Permettez que je reformule. Lorsque la loi de 1971 a été rédigée, pour chaque dollar de cotisation d’employé à l’assurance-chômage, comme on l’appelait à l’époque, l’employeur versait 1,40 $. La raison en était que, pour chaque démission, il y avait 1,4 mise à pied, de sorte qu’on a essayé de lier les taux de cotisation à qui était la cause du départ, l’employeur ou le travailleur.
Depuis, nous avons supprimé les démissionnaires du programme, mais les gens continuent de verser leur dollar. Il se trouve que les prestations spéciales ont pris de l’importance. Ce que j’ai en tête, c’est que ce dollar soit contrôlé par les gens eux-mêmes et qu’ils l’utilisent selon leurs besoins. Le programme continuerait de fonctionner tel quel. Il suffirait de simplifier et de réorganiser le volet des prestations spéciales.

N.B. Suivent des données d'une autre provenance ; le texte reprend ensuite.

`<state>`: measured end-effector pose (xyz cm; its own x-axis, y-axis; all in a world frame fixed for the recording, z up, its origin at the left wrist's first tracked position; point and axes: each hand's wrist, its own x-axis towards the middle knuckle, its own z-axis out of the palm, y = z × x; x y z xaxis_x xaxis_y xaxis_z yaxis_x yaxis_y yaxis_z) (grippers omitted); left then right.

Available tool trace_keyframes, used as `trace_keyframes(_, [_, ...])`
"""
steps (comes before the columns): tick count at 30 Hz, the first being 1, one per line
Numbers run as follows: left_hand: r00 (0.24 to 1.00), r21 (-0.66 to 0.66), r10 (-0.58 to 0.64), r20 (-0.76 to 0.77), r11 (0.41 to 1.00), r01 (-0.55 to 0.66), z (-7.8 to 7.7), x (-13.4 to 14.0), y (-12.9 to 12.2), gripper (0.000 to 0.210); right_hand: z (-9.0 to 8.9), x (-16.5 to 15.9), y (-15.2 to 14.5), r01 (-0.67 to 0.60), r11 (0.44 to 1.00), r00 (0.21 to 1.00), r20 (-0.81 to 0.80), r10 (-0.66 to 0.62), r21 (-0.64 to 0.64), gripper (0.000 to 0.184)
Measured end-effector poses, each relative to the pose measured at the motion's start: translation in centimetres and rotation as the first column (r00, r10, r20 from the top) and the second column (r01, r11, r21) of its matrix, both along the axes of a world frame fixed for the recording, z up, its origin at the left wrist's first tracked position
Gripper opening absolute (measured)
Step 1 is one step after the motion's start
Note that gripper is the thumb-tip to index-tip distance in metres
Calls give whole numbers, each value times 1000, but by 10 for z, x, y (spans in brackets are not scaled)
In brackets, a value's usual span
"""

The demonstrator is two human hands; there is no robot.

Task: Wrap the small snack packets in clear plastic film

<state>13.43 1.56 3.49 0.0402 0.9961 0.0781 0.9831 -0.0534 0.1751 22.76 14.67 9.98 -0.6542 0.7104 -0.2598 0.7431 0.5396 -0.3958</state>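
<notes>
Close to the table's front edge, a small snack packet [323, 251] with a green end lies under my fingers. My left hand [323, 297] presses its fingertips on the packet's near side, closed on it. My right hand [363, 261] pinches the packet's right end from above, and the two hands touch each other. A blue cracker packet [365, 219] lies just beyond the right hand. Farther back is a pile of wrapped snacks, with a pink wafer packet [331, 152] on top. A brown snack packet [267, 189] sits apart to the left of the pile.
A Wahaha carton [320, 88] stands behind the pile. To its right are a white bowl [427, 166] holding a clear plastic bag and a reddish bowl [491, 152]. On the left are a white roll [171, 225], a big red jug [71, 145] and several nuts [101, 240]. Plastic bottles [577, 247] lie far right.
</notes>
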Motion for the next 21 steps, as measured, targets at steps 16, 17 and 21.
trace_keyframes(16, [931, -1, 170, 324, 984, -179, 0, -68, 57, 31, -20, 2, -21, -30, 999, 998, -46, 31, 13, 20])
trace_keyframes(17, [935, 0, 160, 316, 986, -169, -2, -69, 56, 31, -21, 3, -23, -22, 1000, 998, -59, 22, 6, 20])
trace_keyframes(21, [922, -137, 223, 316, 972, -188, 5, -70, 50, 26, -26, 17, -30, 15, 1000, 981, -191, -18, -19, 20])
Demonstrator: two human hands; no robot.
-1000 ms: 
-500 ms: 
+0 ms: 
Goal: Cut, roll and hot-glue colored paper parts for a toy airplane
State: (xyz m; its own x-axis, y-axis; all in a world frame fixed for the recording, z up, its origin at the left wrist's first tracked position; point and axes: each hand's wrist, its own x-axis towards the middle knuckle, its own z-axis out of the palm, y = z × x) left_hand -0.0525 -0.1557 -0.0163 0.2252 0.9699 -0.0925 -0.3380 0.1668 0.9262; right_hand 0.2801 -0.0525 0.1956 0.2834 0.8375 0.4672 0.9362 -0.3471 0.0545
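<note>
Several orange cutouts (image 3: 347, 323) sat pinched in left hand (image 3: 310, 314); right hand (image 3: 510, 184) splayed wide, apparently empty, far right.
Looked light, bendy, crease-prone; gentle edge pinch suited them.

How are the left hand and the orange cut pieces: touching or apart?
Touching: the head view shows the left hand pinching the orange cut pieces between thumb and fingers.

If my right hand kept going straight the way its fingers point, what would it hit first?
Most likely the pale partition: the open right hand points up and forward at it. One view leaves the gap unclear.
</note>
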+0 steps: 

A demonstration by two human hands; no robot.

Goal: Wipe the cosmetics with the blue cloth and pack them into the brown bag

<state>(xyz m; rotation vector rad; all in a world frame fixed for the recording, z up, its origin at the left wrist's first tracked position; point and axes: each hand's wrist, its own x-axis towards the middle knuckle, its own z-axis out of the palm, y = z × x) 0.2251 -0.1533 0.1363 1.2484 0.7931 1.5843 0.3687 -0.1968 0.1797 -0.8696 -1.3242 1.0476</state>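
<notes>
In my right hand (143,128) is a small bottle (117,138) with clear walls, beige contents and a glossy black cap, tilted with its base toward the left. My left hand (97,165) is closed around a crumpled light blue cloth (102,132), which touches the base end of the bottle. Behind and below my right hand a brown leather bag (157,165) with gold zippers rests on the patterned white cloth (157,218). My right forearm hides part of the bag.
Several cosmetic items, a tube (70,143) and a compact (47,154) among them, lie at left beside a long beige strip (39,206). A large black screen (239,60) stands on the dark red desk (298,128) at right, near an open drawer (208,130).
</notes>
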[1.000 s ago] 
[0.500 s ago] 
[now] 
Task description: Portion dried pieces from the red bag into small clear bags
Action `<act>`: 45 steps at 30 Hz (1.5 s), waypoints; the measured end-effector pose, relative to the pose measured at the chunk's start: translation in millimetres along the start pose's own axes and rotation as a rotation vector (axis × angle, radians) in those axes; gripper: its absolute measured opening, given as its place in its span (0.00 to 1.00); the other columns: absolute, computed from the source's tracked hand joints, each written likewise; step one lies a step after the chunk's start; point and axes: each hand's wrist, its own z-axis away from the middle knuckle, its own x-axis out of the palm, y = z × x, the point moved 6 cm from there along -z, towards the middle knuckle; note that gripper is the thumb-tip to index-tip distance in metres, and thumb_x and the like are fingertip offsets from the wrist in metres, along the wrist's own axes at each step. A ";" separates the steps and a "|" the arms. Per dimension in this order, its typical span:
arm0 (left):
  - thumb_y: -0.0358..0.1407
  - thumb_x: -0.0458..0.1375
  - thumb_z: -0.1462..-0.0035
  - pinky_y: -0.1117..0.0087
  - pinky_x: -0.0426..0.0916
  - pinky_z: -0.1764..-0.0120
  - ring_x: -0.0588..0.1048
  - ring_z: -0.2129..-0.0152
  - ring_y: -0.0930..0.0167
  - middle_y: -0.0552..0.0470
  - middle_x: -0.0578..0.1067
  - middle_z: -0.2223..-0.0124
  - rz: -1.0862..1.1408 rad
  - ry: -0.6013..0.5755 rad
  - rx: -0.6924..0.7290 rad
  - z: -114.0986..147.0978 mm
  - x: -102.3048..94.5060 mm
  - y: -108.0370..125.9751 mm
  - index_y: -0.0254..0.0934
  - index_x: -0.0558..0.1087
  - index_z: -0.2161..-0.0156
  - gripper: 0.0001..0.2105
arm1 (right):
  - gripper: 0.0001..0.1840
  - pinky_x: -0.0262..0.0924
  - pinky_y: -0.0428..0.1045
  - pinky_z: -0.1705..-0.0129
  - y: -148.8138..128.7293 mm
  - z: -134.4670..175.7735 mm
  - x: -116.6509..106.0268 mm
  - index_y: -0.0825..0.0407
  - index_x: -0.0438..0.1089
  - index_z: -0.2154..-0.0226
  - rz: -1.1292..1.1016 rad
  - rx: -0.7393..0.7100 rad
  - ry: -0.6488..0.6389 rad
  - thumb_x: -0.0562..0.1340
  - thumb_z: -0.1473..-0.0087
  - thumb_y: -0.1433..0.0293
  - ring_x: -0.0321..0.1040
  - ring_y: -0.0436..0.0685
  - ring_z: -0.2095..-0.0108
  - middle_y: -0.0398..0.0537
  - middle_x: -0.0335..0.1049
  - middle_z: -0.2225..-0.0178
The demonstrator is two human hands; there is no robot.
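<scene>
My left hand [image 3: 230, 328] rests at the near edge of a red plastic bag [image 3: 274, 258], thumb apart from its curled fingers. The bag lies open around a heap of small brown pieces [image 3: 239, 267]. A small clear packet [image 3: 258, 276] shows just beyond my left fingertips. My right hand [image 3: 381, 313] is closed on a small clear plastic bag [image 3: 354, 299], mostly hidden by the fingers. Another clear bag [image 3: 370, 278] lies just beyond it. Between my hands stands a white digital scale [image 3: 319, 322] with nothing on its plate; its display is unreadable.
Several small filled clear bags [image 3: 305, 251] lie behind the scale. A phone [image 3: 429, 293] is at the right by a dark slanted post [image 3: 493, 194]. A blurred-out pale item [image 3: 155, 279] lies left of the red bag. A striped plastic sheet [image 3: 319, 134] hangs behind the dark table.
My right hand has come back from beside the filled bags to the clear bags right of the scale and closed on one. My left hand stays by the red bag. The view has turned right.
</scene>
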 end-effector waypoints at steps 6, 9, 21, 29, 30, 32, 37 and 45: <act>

Ce qu’on a fait avec les prestations spéciales est très bien. On ne sait jamais quand un enfant tombera malade. On ne sait jamais quand une mère ou un père âgé tombera malade. On ne sait jamais quand un adolescent fera l’objet d’un diagnostic de schizophrénie. Va-t-on lancer un autre programme pour cela? On ne sait rien de toutes sortes d’autres éventualités. Et c’est parce qu’on ne le sait pas qu’il faut donner aux gens le contrôle de leurs fonds.
Je propose évidemment aussi un retour au financement tripartite. En 1971, le gouvernement fédéral contribuait à la caisse de l’assurance-emploi parce qu’il y avait un risque collectif et qu’il fallait y faire face collectivement, tout comme dans le cas de la pandémie, qui était un risque collectif et qui exigeait l’intervention du gouvernement fédéral. Certaines prestations spéciales devraient donc être financées collectivement, elles aussi, au moins en partie.
Le programme resterait intact. Il s’agit de simplifier et de repenser les prestations spéciales.